• TASK
In the data that follows, count the lines where "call" appears, and write only the number.
───── SOURCE RECORDS ─────
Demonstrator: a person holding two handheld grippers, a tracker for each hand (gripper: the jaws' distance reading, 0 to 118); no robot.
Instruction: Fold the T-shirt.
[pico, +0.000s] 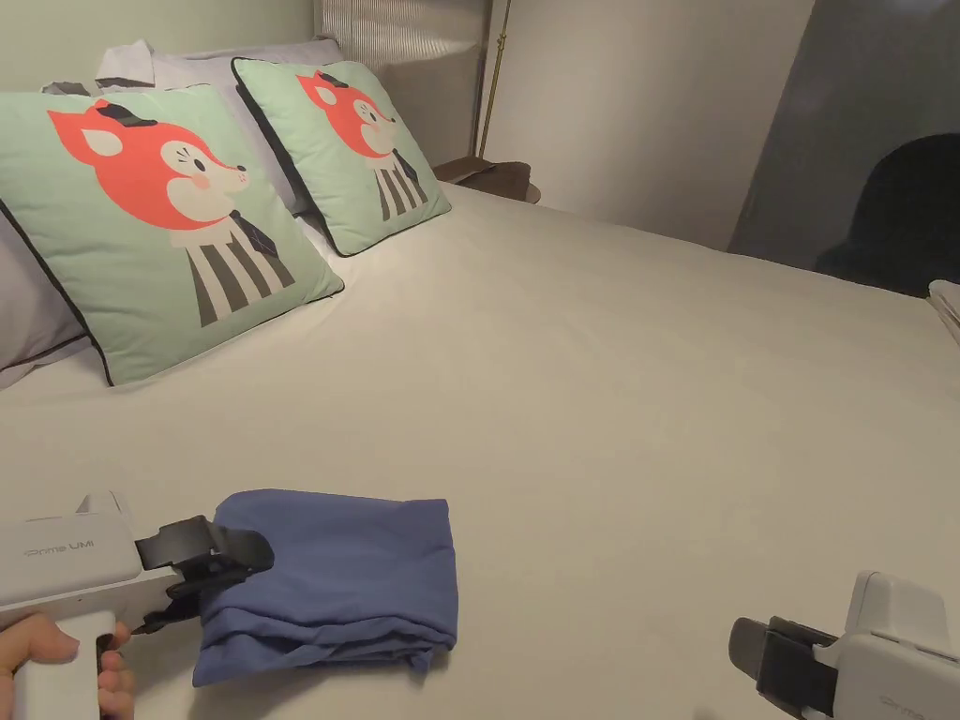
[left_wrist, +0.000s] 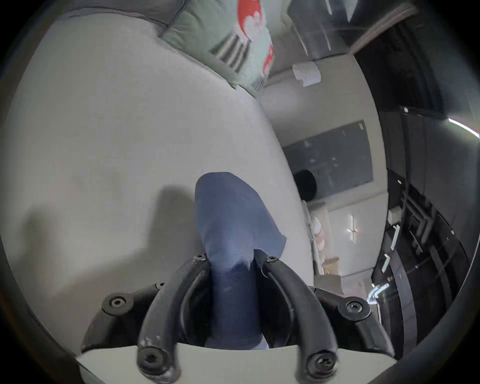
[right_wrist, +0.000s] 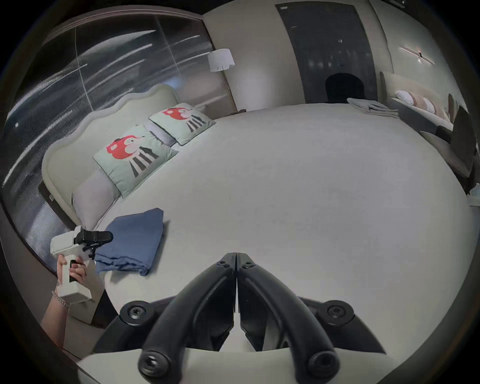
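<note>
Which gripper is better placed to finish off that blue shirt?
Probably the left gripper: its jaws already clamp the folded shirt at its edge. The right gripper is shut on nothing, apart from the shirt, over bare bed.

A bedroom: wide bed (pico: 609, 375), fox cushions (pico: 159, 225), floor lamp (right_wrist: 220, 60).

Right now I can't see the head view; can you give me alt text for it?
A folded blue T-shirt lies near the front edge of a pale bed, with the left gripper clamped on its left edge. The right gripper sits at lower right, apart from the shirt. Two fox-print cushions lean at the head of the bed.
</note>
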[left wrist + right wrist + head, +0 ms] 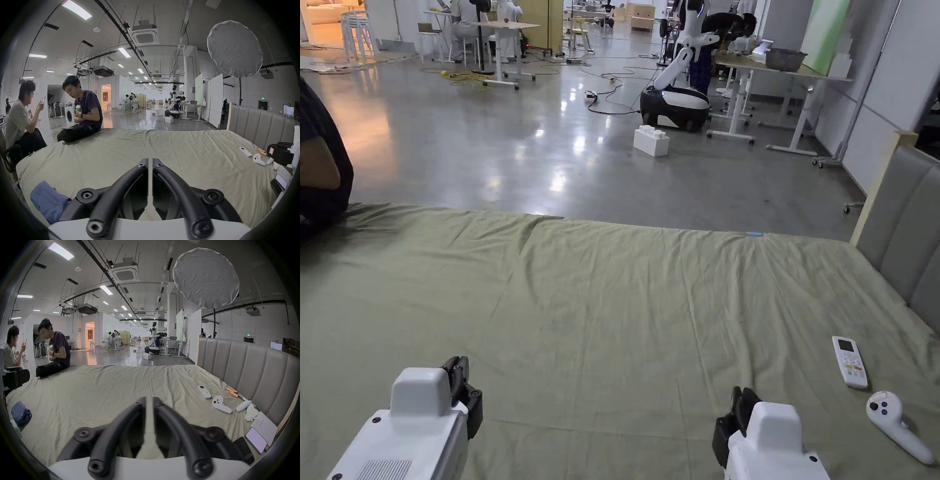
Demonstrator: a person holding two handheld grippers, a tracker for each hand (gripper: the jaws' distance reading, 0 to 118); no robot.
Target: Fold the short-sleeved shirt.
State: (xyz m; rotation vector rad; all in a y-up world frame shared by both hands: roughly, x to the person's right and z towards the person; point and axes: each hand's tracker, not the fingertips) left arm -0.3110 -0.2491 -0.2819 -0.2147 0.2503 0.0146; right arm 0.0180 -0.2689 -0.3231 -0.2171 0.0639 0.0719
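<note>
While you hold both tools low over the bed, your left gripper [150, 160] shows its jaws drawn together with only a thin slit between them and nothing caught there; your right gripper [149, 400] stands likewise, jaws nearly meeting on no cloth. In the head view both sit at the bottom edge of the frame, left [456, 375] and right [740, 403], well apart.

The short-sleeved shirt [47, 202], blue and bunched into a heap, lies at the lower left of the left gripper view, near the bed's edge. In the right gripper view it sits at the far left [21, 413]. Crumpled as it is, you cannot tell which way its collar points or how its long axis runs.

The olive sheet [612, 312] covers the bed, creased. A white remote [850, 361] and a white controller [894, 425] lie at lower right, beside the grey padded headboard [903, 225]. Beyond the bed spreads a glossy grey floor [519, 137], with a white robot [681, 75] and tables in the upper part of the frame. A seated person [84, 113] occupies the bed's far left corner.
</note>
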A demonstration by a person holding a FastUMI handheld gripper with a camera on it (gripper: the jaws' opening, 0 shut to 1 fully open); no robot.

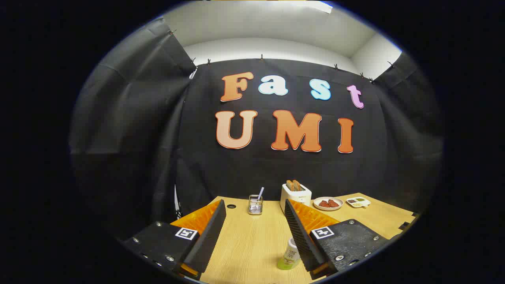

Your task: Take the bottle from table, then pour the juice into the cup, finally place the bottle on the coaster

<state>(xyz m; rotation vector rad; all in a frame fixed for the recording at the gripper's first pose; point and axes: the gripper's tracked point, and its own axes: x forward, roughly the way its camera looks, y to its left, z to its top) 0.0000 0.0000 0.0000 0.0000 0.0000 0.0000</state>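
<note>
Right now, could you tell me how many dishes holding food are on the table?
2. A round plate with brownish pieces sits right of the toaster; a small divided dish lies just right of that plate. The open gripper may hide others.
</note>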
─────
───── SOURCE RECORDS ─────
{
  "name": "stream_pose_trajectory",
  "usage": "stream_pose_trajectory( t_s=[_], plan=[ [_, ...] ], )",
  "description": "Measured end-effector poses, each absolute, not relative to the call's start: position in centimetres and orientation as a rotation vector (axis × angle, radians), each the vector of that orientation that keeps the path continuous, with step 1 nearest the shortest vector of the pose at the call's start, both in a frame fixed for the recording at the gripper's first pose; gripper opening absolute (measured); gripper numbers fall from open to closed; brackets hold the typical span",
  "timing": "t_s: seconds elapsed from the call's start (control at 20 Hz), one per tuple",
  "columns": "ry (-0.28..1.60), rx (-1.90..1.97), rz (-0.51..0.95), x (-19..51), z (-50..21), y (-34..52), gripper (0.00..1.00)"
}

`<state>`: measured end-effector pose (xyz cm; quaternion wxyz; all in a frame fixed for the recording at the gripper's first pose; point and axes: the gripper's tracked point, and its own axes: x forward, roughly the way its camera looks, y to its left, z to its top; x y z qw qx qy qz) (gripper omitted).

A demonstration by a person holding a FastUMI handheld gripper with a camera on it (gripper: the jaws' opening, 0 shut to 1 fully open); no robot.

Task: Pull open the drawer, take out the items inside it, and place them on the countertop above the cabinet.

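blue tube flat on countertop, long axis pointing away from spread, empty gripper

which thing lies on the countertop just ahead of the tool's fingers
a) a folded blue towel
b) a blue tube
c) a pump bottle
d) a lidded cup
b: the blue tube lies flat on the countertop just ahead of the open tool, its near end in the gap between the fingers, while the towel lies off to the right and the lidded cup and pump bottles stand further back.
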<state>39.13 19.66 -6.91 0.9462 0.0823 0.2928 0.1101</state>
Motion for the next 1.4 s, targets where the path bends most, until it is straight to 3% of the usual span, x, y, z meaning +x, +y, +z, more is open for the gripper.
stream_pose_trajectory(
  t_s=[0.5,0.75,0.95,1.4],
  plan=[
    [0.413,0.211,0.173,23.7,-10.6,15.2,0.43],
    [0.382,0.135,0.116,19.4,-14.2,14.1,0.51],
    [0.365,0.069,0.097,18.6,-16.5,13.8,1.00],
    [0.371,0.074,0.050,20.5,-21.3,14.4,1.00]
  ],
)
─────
• FINAL ANSWER
2